Problem description :: Give back the data below word for word. Any image in it should be left out.

■ ■ ■

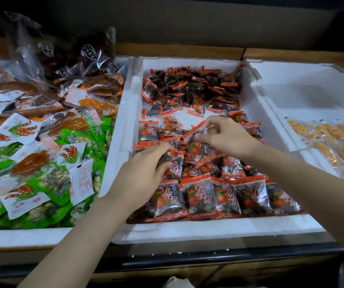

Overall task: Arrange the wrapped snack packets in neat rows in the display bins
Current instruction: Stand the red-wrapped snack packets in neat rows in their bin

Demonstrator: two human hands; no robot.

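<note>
Over middle bin [187,230], left hand [146,171] gripping packet [175,161], right hand [227,136] pinching another [198,146]

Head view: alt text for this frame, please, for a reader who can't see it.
Two bare hands sort red-and-black snack packets in a white foam bin: the right hand pinches a lifted packet, the left hand grips a second packet in the pile. The front row is neat, the back heap jumbled.

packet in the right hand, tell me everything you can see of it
The held packet is a clear plastic wrapper with orange-red sealed ends, dark fruit inside, red characters and an orange fruit picture. It is tilted, raised over the rows in the middle white foam bin. The right hand pinches its upper part with thumb and fingertips.
</note>
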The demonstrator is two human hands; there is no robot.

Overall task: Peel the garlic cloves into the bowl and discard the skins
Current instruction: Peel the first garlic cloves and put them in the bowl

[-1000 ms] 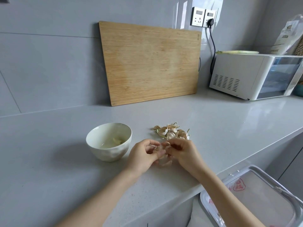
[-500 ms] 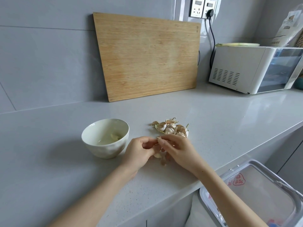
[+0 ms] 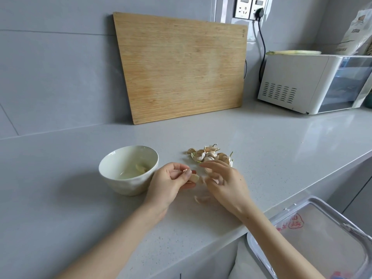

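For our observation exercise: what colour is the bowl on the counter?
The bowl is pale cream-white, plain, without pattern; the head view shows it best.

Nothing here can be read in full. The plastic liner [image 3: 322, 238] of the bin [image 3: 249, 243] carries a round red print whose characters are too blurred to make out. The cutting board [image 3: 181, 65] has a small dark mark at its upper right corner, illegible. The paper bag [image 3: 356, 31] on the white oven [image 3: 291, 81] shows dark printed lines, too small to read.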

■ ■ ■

Task result ::
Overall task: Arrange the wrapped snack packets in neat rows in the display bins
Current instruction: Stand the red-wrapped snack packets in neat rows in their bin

Demonstrator: two human hands; no robot.

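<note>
Over middle bin [187,230], left hand [146,171] gripping packet [175,161], right hand [227,136] pinching another [198,146]

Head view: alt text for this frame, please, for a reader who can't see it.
Two bare hands sort red-and-black snack packets in a white foam bin: the right hand pinches a lifted packet, the left hand grips a second packet in the pile. The front row is neat, the back heap jumbled.

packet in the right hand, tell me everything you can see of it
The held packet is a clear plastic wrapper with orange-red sealed ends, dark fruit inside, red characters and an orange fruit picture. It is tilted, raised over the rows in the middle white foam bin. The right hand pinches its upper part with thumb and fingertips.
</note>
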The demonstrator is two human hands; there is no robot.

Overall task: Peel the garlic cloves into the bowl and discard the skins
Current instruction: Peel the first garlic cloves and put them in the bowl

[-1000 ms] 
[-500 ms] 
[+0 ms] 

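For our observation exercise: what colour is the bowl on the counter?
The bowl is pale cream-white, plain, without pattern; the head view shows it best.

Nothing here can be read in full. The plastic liner [image 3: 322, 238] of the bin [image 3: 249, 243] carries a round red print whose characters are too blurred to make out. The cutting board [image 3: 181, 65] has a small dark mark at its upper right corner, illegible. The paper bag [image 3: 356, 31] on the white oven [image 3: 291, 81] shows dark printed lines, too small to read.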

The answer has been given in its entirety.